Take each line of the entries below that contains "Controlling" and copy it.

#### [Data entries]
+++++
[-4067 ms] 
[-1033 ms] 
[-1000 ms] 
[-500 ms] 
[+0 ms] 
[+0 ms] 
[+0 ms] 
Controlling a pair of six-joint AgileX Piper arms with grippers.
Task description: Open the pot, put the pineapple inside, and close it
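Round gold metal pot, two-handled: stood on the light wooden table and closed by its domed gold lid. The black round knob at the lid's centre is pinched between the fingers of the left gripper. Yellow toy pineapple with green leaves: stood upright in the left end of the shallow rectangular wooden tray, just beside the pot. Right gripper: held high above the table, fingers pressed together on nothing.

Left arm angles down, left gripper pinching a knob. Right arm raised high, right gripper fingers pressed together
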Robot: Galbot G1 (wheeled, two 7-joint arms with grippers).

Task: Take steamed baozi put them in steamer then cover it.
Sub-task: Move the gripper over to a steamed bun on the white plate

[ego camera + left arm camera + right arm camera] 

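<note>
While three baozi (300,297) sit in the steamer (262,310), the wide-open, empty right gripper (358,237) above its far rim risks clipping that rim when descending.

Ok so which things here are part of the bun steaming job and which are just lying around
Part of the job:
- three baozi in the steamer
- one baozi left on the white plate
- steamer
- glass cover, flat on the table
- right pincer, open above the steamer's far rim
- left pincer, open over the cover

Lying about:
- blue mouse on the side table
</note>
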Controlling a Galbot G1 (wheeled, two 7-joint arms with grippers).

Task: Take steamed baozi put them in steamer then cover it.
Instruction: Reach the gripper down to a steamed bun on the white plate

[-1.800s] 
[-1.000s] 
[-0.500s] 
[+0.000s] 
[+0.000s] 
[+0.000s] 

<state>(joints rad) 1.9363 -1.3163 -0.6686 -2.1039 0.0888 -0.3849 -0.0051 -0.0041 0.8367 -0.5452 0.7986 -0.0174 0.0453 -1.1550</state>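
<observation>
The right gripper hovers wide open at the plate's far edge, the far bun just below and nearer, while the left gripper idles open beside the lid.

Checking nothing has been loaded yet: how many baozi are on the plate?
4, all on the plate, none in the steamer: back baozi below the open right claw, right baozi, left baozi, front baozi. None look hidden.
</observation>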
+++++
#### [Written response]
Controlling a pair of six-joint AgileX Piper arms with grippers.
Controlling a Galbot G1 (wheeled, two 7-joint arms with grippers).

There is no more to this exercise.